From ancient times, tradesmen had been forbidden to wear velvet yarmulkes or fur “shtreimel” hats, and allowed only Manchester cotton yarmulkes and plain hats. One Shabbat, two tailors dared to appear in the synagogue wearing velvet yarmulkes. They were immediately thrown out. The following Shabbat a number of tailors appeared in the synagogue wearing velvet yarmulkes. During Passover week the community elders met and decided to flog all the tailors, from the youngest to the oldest, with whips. The young ones were to receive 10 lashes and the older ones 25 lashes each, so that they, their children and grandchildren would remember and never dare such a thing again. The town was ruled by the local count. His guards were sought out and late one Friday night when the tailors were fast asleep, they were brought in one by one, stripped and flogged without a word. The older ones received 25 lashes and the juniors 10 (according to “Historical Writings” by Simon Dubnov).
This story – of a poor but proud man who wouldn’t give up his velvet cap, the symbol of the learned and well-connected, of influence and wealth – was passed down in Keidan from generation to generation. If one person embodied that spirit, it would be Moshe Leib Lilienblum, son of a poor Keidan barrel-maker. During all his spiritual wanderings and social struggles, he remained firmly rooted in the masses of his people.

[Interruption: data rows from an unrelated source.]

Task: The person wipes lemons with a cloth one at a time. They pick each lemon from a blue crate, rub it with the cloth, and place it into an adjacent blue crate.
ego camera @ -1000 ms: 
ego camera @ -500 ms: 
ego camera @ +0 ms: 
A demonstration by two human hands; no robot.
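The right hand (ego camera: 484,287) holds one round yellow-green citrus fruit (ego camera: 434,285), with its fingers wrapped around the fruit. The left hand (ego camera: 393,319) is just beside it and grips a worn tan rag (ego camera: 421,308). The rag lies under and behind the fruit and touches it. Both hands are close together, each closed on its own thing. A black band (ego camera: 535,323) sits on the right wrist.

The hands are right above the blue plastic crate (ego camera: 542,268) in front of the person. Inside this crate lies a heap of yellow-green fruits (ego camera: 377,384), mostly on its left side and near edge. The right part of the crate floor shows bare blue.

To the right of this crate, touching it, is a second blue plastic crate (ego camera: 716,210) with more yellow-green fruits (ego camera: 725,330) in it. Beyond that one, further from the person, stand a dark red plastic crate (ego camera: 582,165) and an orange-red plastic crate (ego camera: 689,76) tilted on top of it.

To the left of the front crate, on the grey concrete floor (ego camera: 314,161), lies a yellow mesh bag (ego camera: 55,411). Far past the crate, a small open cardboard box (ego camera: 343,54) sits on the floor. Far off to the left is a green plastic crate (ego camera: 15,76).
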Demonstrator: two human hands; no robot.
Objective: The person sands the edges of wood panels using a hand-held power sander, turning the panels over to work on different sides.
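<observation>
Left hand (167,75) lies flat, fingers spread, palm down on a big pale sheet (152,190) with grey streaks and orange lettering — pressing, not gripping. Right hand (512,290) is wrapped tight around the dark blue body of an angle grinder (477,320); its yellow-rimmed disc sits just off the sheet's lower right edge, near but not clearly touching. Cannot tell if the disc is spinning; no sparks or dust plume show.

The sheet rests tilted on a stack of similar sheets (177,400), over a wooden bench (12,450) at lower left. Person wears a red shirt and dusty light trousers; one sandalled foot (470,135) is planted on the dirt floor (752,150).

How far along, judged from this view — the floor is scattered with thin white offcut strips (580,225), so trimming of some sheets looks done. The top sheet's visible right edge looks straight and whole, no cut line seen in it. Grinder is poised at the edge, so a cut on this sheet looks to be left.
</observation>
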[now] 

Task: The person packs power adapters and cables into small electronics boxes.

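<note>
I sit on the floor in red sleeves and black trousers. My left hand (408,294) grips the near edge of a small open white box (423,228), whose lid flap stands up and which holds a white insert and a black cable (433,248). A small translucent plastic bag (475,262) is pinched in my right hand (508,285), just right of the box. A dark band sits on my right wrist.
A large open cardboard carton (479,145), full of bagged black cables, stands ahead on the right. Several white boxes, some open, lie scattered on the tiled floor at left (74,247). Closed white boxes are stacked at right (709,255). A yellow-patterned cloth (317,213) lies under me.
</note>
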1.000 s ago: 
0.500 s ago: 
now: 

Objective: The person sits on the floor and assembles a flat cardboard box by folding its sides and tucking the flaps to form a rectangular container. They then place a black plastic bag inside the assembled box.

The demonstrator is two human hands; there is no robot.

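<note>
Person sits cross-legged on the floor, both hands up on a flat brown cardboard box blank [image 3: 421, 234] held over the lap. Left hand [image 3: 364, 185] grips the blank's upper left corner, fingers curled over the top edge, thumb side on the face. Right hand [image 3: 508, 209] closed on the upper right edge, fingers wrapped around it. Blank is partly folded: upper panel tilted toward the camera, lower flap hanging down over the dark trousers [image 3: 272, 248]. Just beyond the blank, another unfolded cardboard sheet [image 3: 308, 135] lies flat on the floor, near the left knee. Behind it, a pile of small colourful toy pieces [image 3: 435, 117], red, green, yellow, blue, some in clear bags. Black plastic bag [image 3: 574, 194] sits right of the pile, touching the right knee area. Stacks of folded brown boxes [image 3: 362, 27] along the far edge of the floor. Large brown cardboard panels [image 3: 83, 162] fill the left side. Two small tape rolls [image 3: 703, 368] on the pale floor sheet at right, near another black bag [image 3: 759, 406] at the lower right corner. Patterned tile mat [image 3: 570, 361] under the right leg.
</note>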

He worried about their physical needs and put the task of improving their lives ahead of the spiritual goals of those planning to make aliya. “When eighty or ninety per cent or more of our people live in misery and extreme poverty, grasping right and left for a slice of bread to survive, I’m unable to listen to poems about empty hearts and genius insights,” was how he stated his opinion, with uncompromising severity.
As one of the forerunners of the movement for national rebirth and the settlement of Eretz Israel, he believed their essence lay in productive labour, especially in agriculture. He was a cold-eyed realist – a “mitnaged[1]” – who reasoned logically against excessive idealism and romanticism. He saw Zionism predominantly as “the task of creating settlements over several generations. It is impossible to build such an edifice [as the Jewish state] in a short time, in the way that the pious call for rebuilding the Temple on Yom Kippur.”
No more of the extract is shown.